The muscle contractions that cause a rumbling stomach actually happen all of the time, not just when we are hungry. However, they are more audible when the stomach or intestines are empty, as nothing but air is helping them travel around. When your stomach is empty, contractions happen about three times per minute, and usually multiple contractions occur at different places in the stomach.

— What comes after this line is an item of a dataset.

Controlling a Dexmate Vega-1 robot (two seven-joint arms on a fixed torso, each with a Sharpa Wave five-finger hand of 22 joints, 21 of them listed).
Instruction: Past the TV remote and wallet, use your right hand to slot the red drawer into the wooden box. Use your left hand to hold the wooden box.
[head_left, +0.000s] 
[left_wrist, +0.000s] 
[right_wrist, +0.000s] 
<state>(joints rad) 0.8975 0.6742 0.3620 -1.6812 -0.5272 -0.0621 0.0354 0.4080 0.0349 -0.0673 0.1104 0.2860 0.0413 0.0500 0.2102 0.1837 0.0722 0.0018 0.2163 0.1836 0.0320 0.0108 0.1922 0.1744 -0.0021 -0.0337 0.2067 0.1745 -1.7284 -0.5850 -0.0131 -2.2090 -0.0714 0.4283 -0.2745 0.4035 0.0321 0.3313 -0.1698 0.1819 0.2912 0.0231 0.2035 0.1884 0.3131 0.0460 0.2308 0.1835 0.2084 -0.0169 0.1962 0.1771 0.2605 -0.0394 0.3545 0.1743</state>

When it's full, those contractions don't stop completely, but they soften and slow down.

A couple of hours after your last meal moves out of your stomach, your stomach produces a hormone called ghrelin that signals hunger to your brain, causing the digestive system to restart peristalsis.

Not only does this trigger your body to consider where its next meal will come from, it acts as a bit of housekeeping for your insides - sweeping any remaining food and liquids down the digestive tract and into the intestines, leaving your stomach clean.

A growling gut doesn't necessarily mean you need to eat. It can simply be a sign that your most recent meal has moved further along your digestive system.

Why else might the stomach rumble?

Although stomach rumbling is usually nothing to be concerned about, it can sometimes be a sign of underlying health conditions. As previously explained by Thompson, these will have other symptoms, such as constipation or diarrhoea - a rumbling stomach is not typically the only sign.

Some conditions associated with stomach rumbling include:

Additionally, a diet high in fructose and sorbitol - sweeteners that are commonly used in soft drinks and juices - can cause loud stomach growls.

Can stomach rumbles be cured?

There generally isn't a way of diagnosing or treating stomach rumbling, because it is an everyday occurrence that usually does not suggest any underlying concerns. However, if you think your borborygmi are being caused by something else and a medical professional suspects a type of gastrointestinal disorder, they may refer you for investigations - potentially via an endoscopy or blood tests - and offer a specific course of treatment.

This could involve creating a diet plan and increasing fluid consumption.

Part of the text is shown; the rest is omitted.